* **YOUR TASK**
Wherever a line in the data below holds "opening", copy that line.

Start of RECORDS FOR THIS TASK

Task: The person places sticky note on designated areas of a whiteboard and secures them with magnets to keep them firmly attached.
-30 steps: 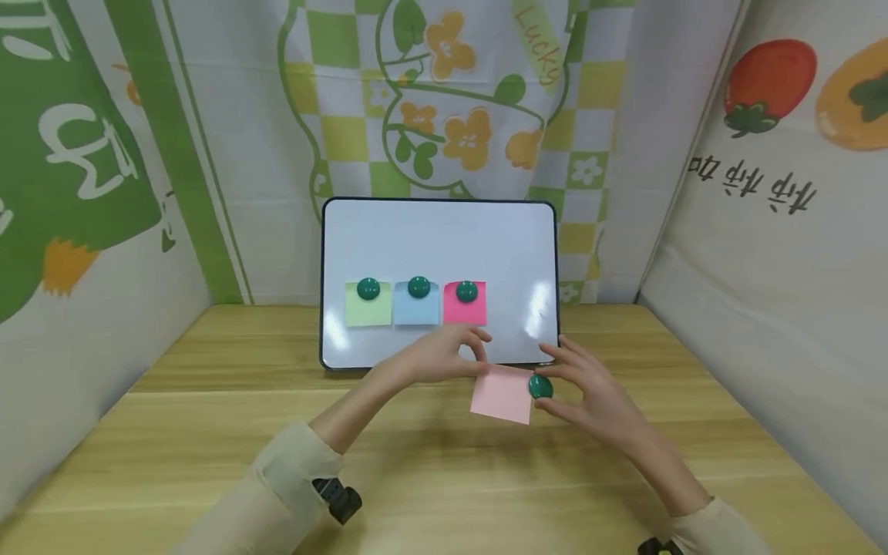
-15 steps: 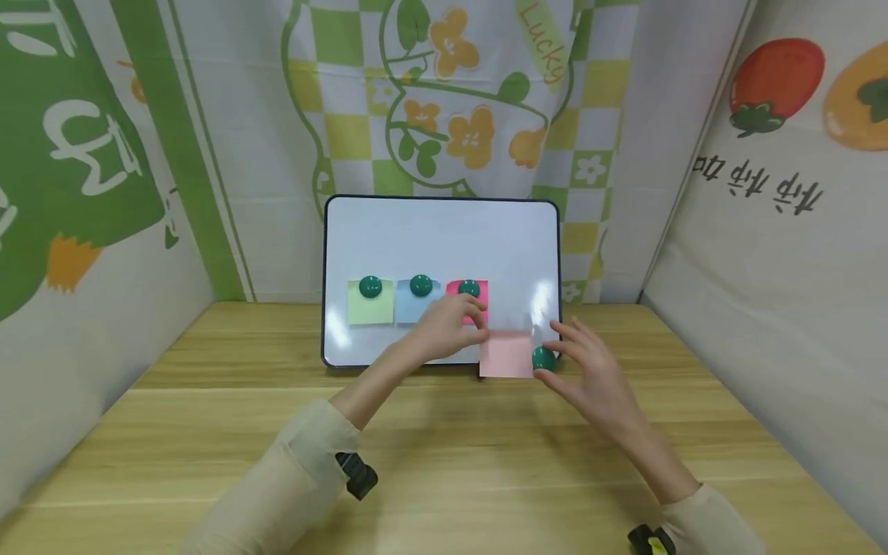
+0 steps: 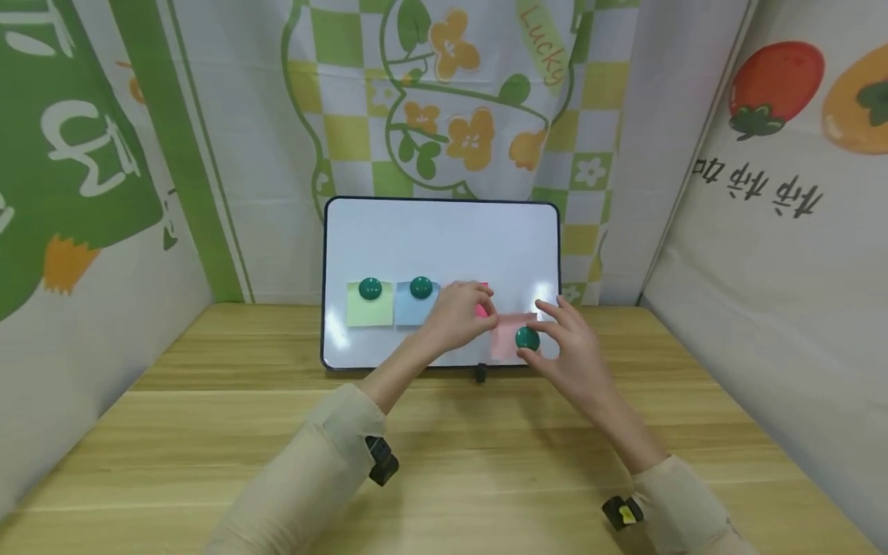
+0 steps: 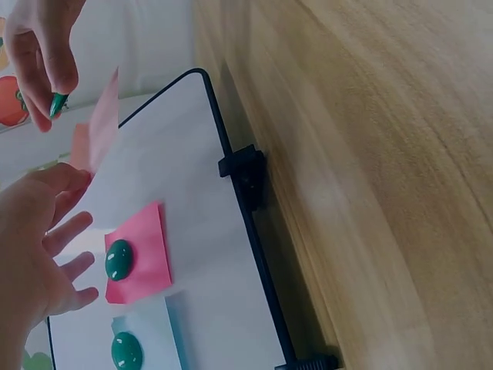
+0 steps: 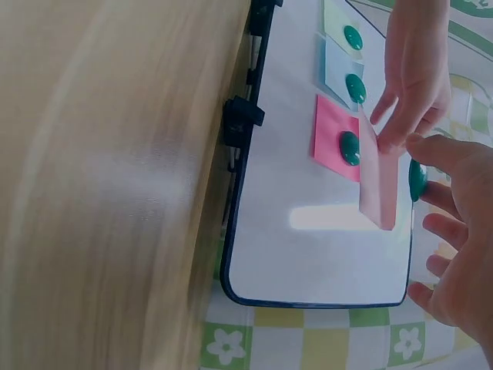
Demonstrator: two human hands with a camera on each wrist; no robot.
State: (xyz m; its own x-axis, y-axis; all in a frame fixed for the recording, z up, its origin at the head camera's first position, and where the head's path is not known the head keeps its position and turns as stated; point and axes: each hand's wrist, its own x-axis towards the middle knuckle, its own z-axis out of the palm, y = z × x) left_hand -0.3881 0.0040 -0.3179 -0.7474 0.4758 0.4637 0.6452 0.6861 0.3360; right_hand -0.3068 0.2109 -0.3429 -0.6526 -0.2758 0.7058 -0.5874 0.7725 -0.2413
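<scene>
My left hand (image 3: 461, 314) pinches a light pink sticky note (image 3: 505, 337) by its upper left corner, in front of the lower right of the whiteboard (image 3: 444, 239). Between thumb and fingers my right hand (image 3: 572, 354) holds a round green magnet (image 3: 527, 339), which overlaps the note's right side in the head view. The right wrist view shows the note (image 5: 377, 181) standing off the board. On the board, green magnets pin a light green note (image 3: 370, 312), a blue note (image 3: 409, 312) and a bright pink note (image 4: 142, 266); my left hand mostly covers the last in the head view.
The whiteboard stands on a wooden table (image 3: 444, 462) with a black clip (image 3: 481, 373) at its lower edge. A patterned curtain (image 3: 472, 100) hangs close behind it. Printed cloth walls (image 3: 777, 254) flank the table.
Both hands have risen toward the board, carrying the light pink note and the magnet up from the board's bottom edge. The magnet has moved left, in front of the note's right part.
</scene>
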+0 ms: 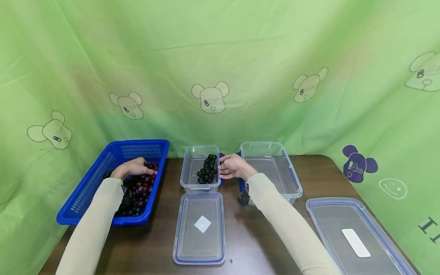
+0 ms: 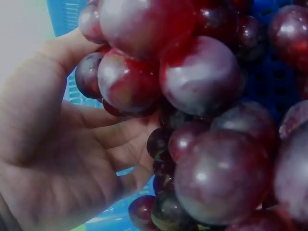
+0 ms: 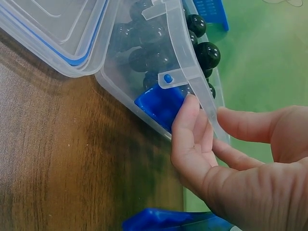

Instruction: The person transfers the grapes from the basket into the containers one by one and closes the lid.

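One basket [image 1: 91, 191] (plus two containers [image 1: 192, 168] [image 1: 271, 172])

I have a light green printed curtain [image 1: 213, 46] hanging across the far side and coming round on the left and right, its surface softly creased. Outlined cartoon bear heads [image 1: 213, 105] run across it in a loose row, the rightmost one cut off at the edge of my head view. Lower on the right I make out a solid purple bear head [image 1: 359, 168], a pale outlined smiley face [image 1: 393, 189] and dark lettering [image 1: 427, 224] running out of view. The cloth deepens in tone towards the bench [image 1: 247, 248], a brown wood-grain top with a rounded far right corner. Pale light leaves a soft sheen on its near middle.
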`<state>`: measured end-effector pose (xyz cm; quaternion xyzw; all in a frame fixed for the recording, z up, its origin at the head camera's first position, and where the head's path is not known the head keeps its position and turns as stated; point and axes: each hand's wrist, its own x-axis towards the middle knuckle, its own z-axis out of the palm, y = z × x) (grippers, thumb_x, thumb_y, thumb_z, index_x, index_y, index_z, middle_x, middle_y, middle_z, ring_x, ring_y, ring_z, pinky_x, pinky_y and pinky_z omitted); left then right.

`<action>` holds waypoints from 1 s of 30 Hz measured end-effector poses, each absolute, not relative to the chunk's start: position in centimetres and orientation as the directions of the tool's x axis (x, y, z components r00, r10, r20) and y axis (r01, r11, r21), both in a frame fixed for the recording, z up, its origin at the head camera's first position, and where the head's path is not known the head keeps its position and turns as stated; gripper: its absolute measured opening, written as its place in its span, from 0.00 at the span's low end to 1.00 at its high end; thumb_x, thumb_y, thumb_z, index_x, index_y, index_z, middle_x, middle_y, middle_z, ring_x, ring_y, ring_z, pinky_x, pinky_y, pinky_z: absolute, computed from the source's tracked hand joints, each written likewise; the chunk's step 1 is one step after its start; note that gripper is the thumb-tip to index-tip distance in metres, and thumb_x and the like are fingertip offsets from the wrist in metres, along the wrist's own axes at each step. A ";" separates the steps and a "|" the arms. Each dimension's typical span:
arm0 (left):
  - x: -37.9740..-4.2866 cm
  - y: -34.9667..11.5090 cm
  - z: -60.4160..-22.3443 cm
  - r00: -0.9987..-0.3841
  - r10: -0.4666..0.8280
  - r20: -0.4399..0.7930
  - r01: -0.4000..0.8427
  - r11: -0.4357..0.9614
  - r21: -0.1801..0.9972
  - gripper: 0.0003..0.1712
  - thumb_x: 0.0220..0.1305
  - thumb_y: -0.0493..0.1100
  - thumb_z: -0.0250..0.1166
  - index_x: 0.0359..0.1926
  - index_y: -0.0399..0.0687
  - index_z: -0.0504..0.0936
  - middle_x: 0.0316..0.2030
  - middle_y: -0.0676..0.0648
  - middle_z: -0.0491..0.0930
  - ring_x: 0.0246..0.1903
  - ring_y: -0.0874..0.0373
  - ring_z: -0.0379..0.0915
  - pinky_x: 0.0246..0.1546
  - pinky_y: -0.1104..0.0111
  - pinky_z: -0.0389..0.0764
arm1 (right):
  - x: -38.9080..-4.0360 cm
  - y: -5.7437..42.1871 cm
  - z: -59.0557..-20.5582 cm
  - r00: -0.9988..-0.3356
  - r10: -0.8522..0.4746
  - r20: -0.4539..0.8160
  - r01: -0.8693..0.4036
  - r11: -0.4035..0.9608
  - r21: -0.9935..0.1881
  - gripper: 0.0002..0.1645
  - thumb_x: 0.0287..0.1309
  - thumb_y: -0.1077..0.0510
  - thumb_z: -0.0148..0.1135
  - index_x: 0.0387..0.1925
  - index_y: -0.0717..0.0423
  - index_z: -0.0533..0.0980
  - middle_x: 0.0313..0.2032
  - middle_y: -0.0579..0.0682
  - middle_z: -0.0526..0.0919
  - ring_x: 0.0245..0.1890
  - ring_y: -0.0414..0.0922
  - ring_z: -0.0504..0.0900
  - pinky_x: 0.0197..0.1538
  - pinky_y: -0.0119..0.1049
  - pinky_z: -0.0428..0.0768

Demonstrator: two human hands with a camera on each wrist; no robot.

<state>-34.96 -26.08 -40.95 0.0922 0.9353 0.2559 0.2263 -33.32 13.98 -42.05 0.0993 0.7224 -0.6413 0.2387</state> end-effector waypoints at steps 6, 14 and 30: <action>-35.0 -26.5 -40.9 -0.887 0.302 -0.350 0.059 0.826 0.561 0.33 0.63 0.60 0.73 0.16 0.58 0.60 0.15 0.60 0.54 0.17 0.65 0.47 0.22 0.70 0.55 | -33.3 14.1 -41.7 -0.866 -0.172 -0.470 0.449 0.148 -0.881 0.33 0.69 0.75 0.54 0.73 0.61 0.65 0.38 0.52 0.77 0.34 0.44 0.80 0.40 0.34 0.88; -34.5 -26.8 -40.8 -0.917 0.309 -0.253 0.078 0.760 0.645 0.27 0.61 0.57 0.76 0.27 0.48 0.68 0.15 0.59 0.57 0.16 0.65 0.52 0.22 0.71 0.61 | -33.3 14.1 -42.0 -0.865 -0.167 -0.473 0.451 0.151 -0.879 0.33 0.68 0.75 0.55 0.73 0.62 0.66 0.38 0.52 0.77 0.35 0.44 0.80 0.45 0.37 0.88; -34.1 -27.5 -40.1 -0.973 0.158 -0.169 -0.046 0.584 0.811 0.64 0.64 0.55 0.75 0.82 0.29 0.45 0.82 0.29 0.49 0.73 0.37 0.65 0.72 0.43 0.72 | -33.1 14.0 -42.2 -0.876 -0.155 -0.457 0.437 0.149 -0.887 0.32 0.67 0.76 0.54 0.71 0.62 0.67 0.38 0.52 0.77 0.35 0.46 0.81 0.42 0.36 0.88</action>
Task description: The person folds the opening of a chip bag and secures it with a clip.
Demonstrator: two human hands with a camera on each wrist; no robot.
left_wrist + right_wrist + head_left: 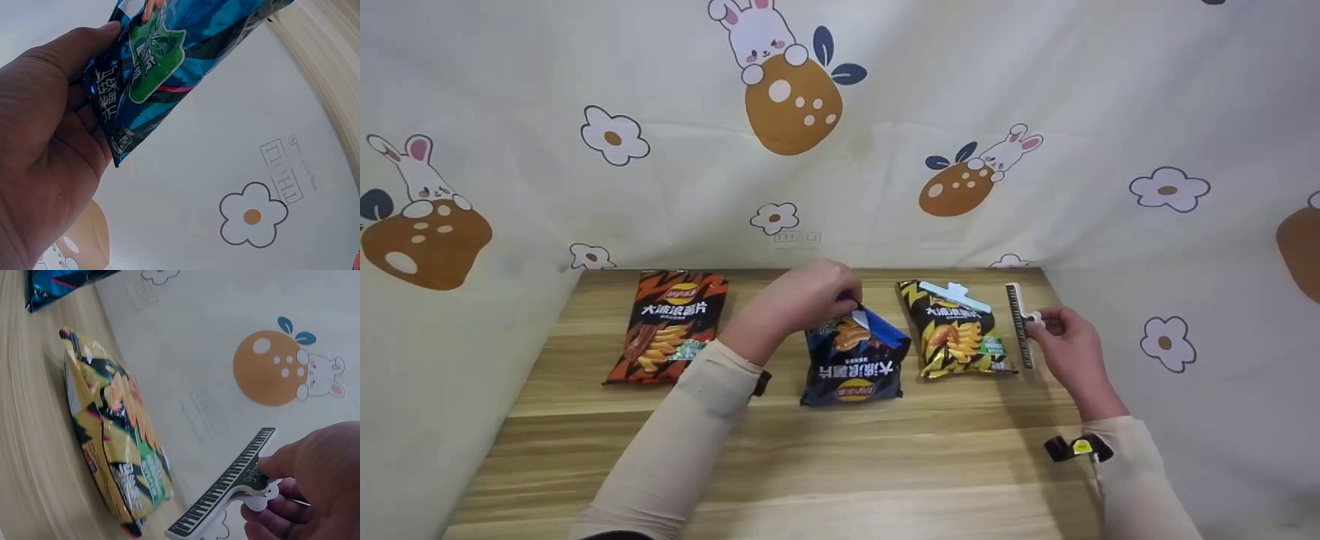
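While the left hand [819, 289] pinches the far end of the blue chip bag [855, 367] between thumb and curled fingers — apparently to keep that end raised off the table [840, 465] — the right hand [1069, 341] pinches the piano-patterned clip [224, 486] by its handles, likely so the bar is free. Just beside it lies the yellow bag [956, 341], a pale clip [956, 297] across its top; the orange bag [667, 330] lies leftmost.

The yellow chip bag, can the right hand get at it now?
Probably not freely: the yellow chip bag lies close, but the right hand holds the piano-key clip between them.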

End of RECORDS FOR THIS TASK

* **WRITTEN SOLUTION**
`<action>` holds waypoints from 1 s of 30 Hz measured end-effector poses, each absolute, not relative to the chunk's start: position in centimetres and orientation as the directions of the tool's x axis (x, y, z components r00, r10, r20) and y axis (r01, r11, r21), both in a frame fixed for the recording, z up, its origin at the head camera's first position, and where the head's path is not known the head keeps its position and turns as stated; gripper: its absolute measured opening, written as its place in its span, from 0.00 at the span's low end to 1.00 at its high end; thumb_x, thumb_y, thumb_z, index_x, index_y, index_z, middle_x, middle_y, middle_z, ring_x, ring_y, ring_z, pinky_x, pinky_y, pinky_z: absolute, computed from the source's tracked hand joints, each written likewise; the chunk's step 1 is one step after its start; note that gripper is the thumb-tip to index-tip distance in metres, and thumb_x and the like are fingertip offsets from the wrist in metres, along the wrist's own axes at each step. A ";" separates the steps and a "|" the arms. Each dimension's typical span:
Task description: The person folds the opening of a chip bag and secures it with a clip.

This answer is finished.